In this notebook I will be looking at IBM’s employee attrition data obtained from Kaggle https://www.kaggle.com/pavansubhasht/ibm-hr-analytics-attrition-dataset
My goal in this notebook is to predict the likeklihood of employees leaving teh company and assessing the impact this will have on the company.
library(tidyverse)
library(caret)
Loading required package: lattice
Attaching package: ‘caret’
The following object is masked from ‘package:purrr’:
lift
library(DataExplorer)
setwd("~/HRattrition")
df = read.csv("WA_Fn-UseC_-HR-Employee-Attrition 2.csv")
df$Over18 = NULL
df$EmployeeCount = NULL
df$StandardHours = NULL
There are 35 variables and 1470 observations of these in this dataframe. I will use the head() command to display the first few rows
#taking a quick look at the data
df %>% head()
The plot_histogram() function from DataExplorer is useful to plot the distributions of all numeric values in a dataframe. One thing to note is that Age is the only variable that is nearing normality.
df %>% plot_histogram()
There is no missing values in the whole dataset. This is helpful because missing values are problematic when modeling.
df %>% plot_missing()
A quick correlation matrix of the numeric features higlights that WorklifeBalance, YearsAtCompany, YearsInCurrentRole, YearsSinceLastPromotion and YearsWithCurrentManager contain much of the same information and are highly correlated.

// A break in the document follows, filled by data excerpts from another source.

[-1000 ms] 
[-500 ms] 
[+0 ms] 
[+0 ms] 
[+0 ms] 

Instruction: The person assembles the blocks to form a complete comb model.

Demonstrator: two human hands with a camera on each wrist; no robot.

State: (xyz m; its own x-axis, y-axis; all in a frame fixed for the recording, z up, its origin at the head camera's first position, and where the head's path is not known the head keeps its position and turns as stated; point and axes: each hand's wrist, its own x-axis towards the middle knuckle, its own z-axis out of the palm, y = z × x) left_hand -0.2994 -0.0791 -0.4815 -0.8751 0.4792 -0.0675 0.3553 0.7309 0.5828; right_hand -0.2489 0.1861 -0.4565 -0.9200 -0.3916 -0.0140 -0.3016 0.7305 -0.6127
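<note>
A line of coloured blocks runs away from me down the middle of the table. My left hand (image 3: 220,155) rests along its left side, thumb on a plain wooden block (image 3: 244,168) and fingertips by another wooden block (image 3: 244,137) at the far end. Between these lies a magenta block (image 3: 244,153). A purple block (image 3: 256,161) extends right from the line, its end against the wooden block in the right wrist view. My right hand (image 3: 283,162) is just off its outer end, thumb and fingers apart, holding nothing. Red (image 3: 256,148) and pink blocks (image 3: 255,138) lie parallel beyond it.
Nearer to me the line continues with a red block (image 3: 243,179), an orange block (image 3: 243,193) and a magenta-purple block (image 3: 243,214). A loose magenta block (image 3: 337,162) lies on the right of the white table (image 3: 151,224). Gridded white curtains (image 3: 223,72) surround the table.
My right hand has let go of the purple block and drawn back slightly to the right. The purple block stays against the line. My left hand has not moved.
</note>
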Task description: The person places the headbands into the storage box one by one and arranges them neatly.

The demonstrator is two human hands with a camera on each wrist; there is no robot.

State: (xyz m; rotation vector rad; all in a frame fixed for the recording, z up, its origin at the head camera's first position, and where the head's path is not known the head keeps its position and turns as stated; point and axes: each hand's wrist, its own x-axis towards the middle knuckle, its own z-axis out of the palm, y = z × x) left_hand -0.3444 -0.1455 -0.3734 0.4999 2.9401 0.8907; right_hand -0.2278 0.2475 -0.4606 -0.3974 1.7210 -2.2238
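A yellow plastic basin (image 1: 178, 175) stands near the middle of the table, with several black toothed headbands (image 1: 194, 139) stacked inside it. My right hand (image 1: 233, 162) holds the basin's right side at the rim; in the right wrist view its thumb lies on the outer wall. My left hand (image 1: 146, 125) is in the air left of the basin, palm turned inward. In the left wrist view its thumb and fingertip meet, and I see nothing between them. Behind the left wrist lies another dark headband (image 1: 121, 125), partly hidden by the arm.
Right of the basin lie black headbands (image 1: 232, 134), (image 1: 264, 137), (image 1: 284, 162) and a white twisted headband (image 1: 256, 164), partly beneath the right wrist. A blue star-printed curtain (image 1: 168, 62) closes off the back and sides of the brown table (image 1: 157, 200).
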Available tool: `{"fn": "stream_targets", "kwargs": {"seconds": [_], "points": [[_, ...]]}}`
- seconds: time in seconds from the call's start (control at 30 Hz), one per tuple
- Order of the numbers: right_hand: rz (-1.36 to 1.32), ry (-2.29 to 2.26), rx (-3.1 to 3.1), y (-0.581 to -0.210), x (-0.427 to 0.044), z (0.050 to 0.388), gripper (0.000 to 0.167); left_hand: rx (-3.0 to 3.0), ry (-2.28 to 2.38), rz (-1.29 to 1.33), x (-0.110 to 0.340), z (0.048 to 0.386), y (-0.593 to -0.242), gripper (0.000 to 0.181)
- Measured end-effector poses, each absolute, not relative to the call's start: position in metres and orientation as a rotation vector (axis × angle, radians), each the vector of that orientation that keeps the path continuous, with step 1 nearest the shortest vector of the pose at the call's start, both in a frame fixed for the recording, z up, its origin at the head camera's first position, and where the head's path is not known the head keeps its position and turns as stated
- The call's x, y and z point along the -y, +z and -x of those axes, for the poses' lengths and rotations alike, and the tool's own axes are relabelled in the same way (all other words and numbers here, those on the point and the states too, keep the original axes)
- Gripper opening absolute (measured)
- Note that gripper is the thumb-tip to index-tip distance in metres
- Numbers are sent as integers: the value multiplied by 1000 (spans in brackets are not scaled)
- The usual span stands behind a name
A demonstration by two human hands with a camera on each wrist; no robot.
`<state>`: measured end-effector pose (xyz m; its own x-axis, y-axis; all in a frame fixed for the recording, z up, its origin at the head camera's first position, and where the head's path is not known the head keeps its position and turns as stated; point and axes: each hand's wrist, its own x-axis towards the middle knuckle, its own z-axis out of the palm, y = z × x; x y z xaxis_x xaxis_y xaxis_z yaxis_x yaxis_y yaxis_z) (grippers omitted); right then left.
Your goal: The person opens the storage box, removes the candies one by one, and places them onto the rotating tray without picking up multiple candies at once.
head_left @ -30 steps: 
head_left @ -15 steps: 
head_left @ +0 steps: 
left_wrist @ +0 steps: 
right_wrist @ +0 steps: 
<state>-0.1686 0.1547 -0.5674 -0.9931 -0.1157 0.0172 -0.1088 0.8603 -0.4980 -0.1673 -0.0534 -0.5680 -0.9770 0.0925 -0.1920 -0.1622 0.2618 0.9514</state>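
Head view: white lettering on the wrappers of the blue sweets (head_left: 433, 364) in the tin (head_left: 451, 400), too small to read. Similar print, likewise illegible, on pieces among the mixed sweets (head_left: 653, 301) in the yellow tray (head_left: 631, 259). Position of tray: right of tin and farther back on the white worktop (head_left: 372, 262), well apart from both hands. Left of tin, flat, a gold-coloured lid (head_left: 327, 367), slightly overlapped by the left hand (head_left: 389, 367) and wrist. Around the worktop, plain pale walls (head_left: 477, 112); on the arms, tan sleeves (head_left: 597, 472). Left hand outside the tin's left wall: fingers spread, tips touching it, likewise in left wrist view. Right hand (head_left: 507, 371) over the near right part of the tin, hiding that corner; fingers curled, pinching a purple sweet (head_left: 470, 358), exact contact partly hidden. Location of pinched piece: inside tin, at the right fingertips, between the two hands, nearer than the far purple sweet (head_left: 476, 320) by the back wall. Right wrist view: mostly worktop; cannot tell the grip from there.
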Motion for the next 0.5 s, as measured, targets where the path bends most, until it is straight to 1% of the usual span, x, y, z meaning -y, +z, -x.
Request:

df %>% select_if(is.numeric) %>% plot_correlation(type = "c")
The varible of interest for prediction is Attrition a 2 level factor that indicated whether turnover occured with the given observation. I plot a simple barplot of the Attrition variable.
df %>% ggplot(aes(Attrition)) +
geom_bar()+
ggtitle("Employee Turnover")
library(factoextra)
cluster_matrix = df %>% select_if(is.numeric) %>% select(-EmployeeNumber)
head(cluster_matrix)
fviz_nbclust(cluster_matrix, kmeans, method = "gap_stat")
Clustering k = 1,2,..., K.max (= 10): .. done
Bootstrapping, b = 1,2,..., B (= 100) [one "." per sample]:
....................................
model = kmeans(cluster_matrix, 2)
model$withinss
[1] 25315831398 25550069498
model$tot.withinss
[1] 50865900897
km.res <- kmeans(scale(cluster_matrix), 2)
# 3. Visualize
library("factoextra")
library(plotly)
Attaching package: ‘plotly’
The following object is masked from ‘package:ggplot2’:
last_plot
The following object is masked from ‘package:stats’:
filter
The following object is masked from ‘package:graphics’:
layout
h = fviz_cluster(km.res, data = cluster_matrix,
#palette = c("#00AFBB","#2E9FDF"),
geom = "point",
ggtheme = theme_minimal(),
main = "Partitioning Clustering Plot",
ellipse.type = "norm"
)
cluster_matrix$cluster = km.res$cluster
cluster_matrix %>% group_by(cluster) %>% summarise_all(mean)
h
The first model that I will fit is a random forest model using the randomForest package. Random forests are my favorite model. They are quite accurate and provide alot of important information about the relationship between the response variable and the predictors.
# I import the caret library which I will use throughout this analysis
library(caret)
# I define a 70 - 30 train test split in the data.
split = createDataPartition(df$Attrition, p = 0.7, list = F)
train = df[split,]
test = df[-split,]
The Random forest model is fairly accurate on the held out test set. It is noteable that specificity is quite low in the model. This hihglights the fact the model is having a difficult time distinguishing between true and false negatives. This moodel does not do the best at predicting employees that do actually end up leaving the company.
library(randomForest)
randomForest 4.6-14
Type rfNews() to see new features/changes/bug fixes.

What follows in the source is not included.